■ **What is being asked**
Wherever pictures appear in the listing below, leave them out, and copy exactly, and only, everything from the line with "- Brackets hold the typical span" down to the line with "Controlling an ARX".
Information shown below:
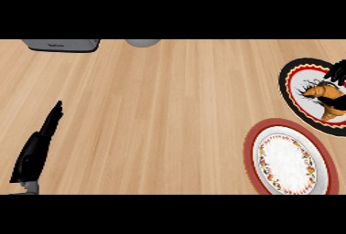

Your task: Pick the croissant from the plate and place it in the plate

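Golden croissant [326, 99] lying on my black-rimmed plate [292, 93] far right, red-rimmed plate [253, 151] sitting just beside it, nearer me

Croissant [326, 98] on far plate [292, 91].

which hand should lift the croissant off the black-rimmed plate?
Right. The right hand is already over the croissant on the black-rimmed plate; the left hand rests far across the counter.

Bare counter [169, 105] mid-scene, two plates crowding right, grey objects far edge
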Available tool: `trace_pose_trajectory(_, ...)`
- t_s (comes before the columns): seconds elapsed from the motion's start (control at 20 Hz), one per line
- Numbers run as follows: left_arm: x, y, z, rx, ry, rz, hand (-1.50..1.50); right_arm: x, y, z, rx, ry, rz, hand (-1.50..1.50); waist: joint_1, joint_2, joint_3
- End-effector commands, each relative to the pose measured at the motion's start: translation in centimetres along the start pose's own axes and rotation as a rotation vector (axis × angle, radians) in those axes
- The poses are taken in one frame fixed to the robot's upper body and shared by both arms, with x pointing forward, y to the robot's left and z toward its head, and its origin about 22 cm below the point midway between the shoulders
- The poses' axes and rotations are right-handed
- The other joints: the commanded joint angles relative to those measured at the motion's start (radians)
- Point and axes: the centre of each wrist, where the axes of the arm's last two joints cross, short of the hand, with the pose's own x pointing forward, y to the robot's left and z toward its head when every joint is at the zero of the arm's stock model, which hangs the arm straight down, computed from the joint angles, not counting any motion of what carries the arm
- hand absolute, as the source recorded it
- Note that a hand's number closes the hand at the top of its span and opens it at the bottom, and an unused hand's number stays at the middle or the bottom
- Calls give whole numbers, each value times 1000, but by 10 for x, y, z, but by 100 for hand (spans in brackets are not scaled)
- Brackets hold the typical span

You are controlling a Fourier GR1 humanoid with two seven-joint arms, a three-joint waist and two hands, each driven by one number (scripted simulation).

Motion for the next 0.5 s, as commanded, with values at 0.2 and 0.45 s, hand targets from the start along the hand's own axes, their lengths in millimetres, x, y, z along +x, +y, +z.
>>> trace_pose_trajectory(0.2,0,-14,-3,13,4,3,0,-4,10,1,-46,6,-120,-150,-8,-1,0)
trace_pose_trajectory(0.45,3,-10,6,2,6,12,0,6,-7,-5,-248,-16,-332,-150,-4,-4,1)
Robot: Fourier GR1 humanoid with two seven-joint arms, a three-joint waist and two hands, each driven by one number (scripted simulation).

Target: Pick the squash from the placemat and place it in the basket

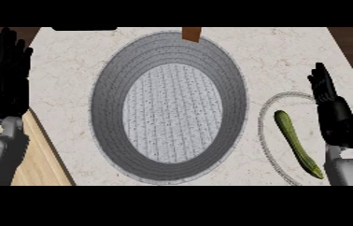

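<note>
A long green squash [298,143] lies at an angle on a round pale placemat [267,127] at the right of the counter. Just right of it my right hand [331,108] stands open, fingers straight and pointing up the view, not touching the squash. A large round grey basket [103,99] with a lighter woven bottom fills the middle of the counter and holds nothing. At the far left edge my left hand [14,75] rests open with its fingers up.
The counter is pale marble [289,57]. A wooden board [34,164] shows at the lower left corner under my left forearm. A small brown tag [192,33] sits at the basket's far rim.
</note>
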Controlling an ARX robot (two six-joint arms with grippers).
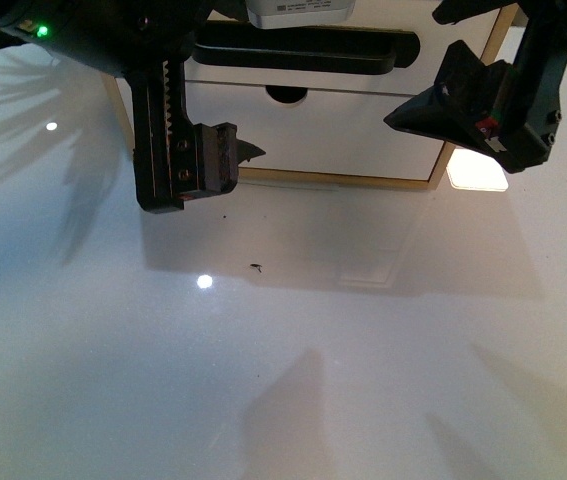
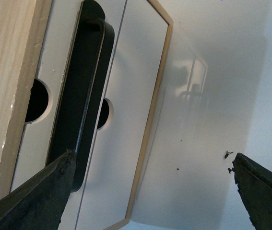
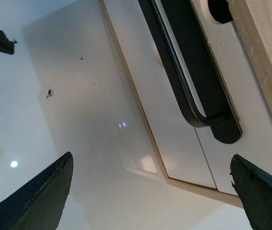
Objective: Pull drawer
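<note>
Both grippers hang with fingers spread wide and nothing between them: the left gripper (image 2: pixel 152 158) before the left end of the cabinet, the right gripper (image 3: pixel 151 160) before its right end. Beneath them a glossy white table (image 1: pixel 363 380) fills the near part of the scene. At its far edge stands a light-wood cabinet (image 1: pixel 333 180). The drawer (image 3: pixel 258 143) sits in the upper slot, its white front seemingly level with the plain white front (image 1: pixel 363 130) below it. Its long black bar handle (image 1: pixel 303 48) runs left to right between the two grippers. Whether the left finger touches the bar's end cannot be told. A dark speck (image 1: pixel 256 266) lies on the table, near the left gripper.
</note>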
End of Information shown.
■ **Output**
- Brackets hold the typical span

You are controlling a Fourier GR1 humanoid with two seven-joint arms, a three-joint waist and two hands, each driven by one number (scripted simulation).

Motion for the next 0.5 s, as commanded, with values at 0.2 and 0.45 s, hand targets from the start along the hand's own axes, their lengths in millimetres, x, y, z along +x, +y, +z.
>>> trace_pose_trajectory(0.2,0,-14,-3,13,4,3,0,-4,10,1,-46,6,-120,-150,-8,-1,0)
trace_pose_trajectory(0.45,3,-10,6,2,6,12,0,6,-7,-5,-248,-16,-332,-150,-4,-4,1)
Robot: Fourier GR1 humanoid with two seven-joint arms, a three-joint waist and two hands, each driven by one number (scripted simulation).

Target: Pick the squash from the placemat and place it in the basket


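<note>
A long green squash [298,143] lies at an angle on a round pale placemat [267,127] at the right of the counter. Just right of it my right hand [331,108] stands open, fingers straight and pointing up the view, not touching the squash. A large round grey basket [103,99] with a lighter woven bottom fills the middle of the counter and holds nothing. At the far left edge my left hand [14,75] rests open with its fingers up.
The counter is pale marble [289,57]. A wooden board [34,164] shows at the lower left corner under my left forearm. A small brown tag [192,33] sits at the basket's far rim.
</note>
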Controlling an ARX robot (two six-joint arms with grippers).

Nothing more belongs to the answer.